George, 4th earl of Wintoun (1640–1704), succeeded his grandfather, George Seton, 3rd earl, in 1650. He saw some service in the French army, and fought against the Covenanters at Pentland and at Bothwell Bridge. By his second marriage, with Christian Hepburn, he had a son George, who quarrelled with his father and is said to have been working as a journeyman blacksmith abroad when he succeeded to the title in 1704. In 1715 the 5th earl joined Kenmure with 300 men at Moffat, but it was against his advice that the Jacobite army invaded England. He was lying in the Tower under sentence of death when he succeeded in making his escape, and proceeding to the continent, he became well known in Rome, where he was grand master of the Roman lodge of Freemasons. He died there in 1749. With him the earldom became extinct, but it was revived in 1840 in favour of the earls of Eglinton.

Some of the cadet branches of the family remain to be noticed. The Setons of Parbroath in Fife, represented by American descendants, are descended from Sir George Seton (fl. 1589–1595). The Setons of Touch, near Stirling, descended from Alexander Seton, 1st earl of Huntly. They were hereditary armour-bearers and squires of the body to the king, dignities which passed, in the female line, to the Seton-Stewarts in 1786. From the Setons of Touch were descended the Setons of Culbeg or Abercorn. The Setons of Preston (Linlithgow) and Ekolsund (Sweden) have been connected with the Swedish army since the 18th century when George Seton, a merchant, settled in Stockholm. The Setons of Melorum descended from William Seton, brother of the first earl of Huntly.

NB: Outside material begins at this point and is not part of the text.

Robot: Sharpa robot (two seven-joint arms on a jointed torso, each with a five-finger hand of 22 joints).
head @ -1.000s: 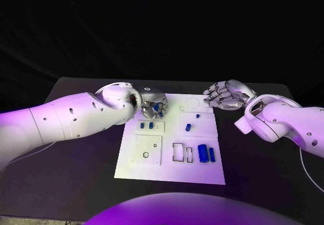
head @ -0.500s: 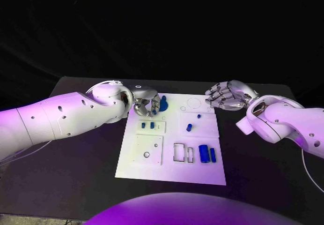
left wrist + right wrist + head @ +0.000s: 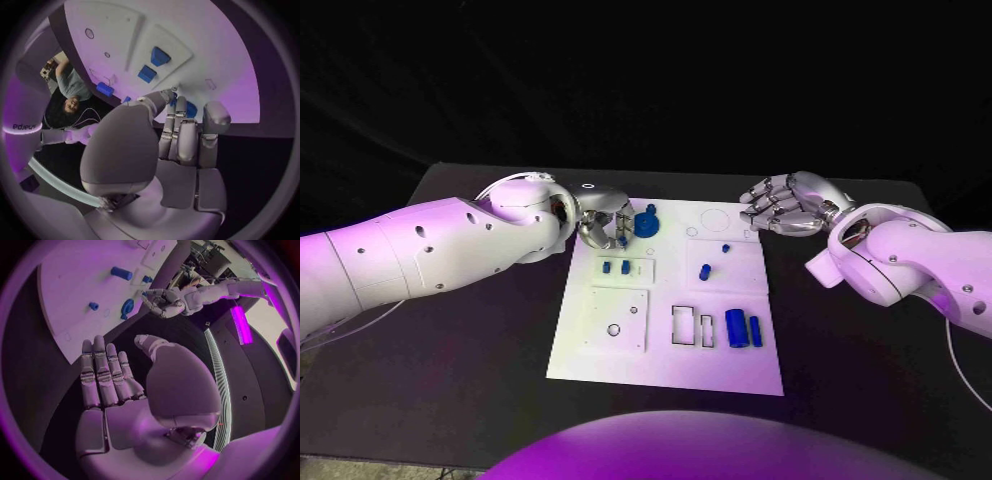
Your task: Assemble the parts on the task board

The Pitmedden branch was an offshoot from Meldrum; the baronetcy was created (1686) for the judge Sir Alexander Seton, Lord Pitmedden (c. 1639–1713). The Setons of Mounie again were a branch of the Pitmedden family; one of their house, Lieut.-Colonel Alexander Seton, 74th Highlanders, was in charge of the troops on the ill-fated “ Birkenhead ” in 1852. The Setons of Cariston, descended from John, second son of the 6th Lord Seton, obtained the barony of Cariston in 1553. Other branches are Seton-Gordon of Embo, with a baronetcy created, in 1631, and Seton of Garleton, with a baronetcy created in 1663. The viscount of Kingston was created for Alexander Seton (d. 1691), third son of the 3rd earl of Wintoun, and became extinct on the attainder of James, 3rd viscount, in 1715. See Huntly, Earls and Marquesses of.

Authorities.—Sir Richard Maitland, History of the House of Seton, continued by A. Seton, 1st Viscount Kingston (mod. ed., Glasgow 1829, and Edinburgh 1830); G. Seton, The History of the House of Seton (2 vols., 1896); Sir R. Douglas, Scots Peerage, new ed. by Sir J. B. Paul; Calendar of Documents relating to Scotland in the “ Rolls ” series; and G. E. C(okayne), Complete Peerage.